> **WHAT THIS TASK INVOLVES**
At the line containing "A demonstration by", begin retyping, and stop after the last line of the data; add nothing.

---- DATA SECTION

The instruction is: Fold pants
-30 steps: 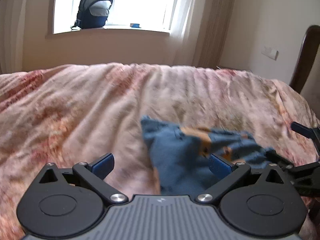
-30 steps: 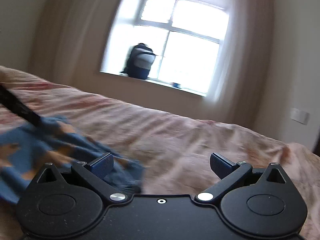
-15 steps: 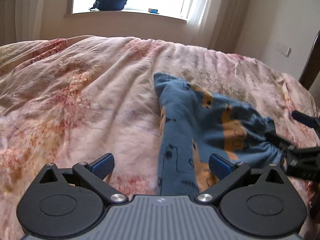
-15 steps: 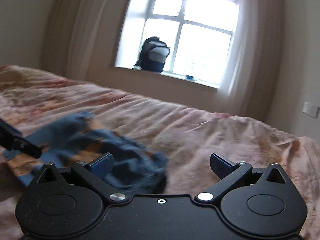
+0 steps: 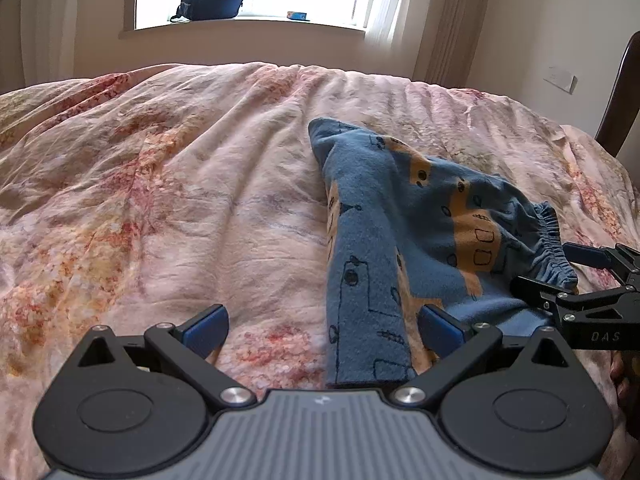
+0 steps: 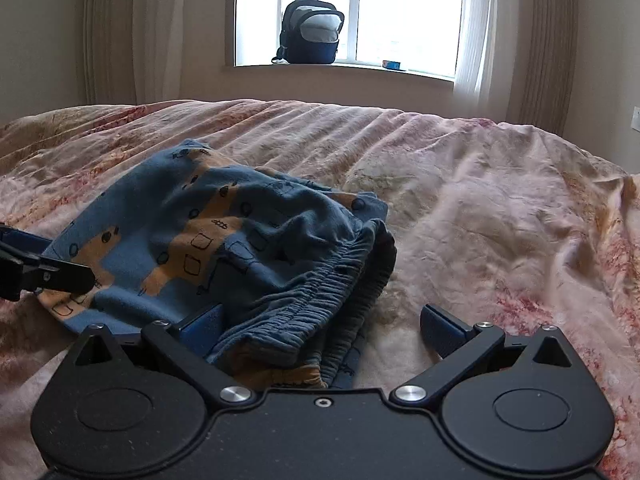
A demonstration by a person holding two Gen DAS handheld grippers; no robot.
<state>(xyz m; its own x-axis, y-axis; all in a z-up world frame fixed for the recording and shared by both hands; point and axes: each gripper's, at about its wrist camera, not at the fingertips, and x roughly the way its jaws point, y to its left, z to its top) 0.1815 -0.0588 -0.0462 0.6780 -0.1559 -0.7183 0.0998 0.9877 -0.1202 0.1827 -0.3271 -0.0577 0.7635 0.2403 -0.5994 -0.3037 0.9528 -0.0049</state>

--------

> **EXERCISE OUTPUT**
A demonstration by a person holding two Gen DAS handheld grippers; no robot.
<state>(xyz m; its own x-axis, y-axis; all in a z-up world frame fixed for the recording and shared by both hands; point and axes: each gripper's, at about its wrist camera, not at the fingertips, and x roughly the way its jaws point, y to its left, z to its top) 0.1815 -0.0588 -0.0462 0.6780 -0.1559 -0.7183 0.0998 0.9877 -0.1202 0.1827 -0.3271 -0.0577 0.7635 0.2403 -0.5994 -0.3037 0.9528 -0.0049</state>

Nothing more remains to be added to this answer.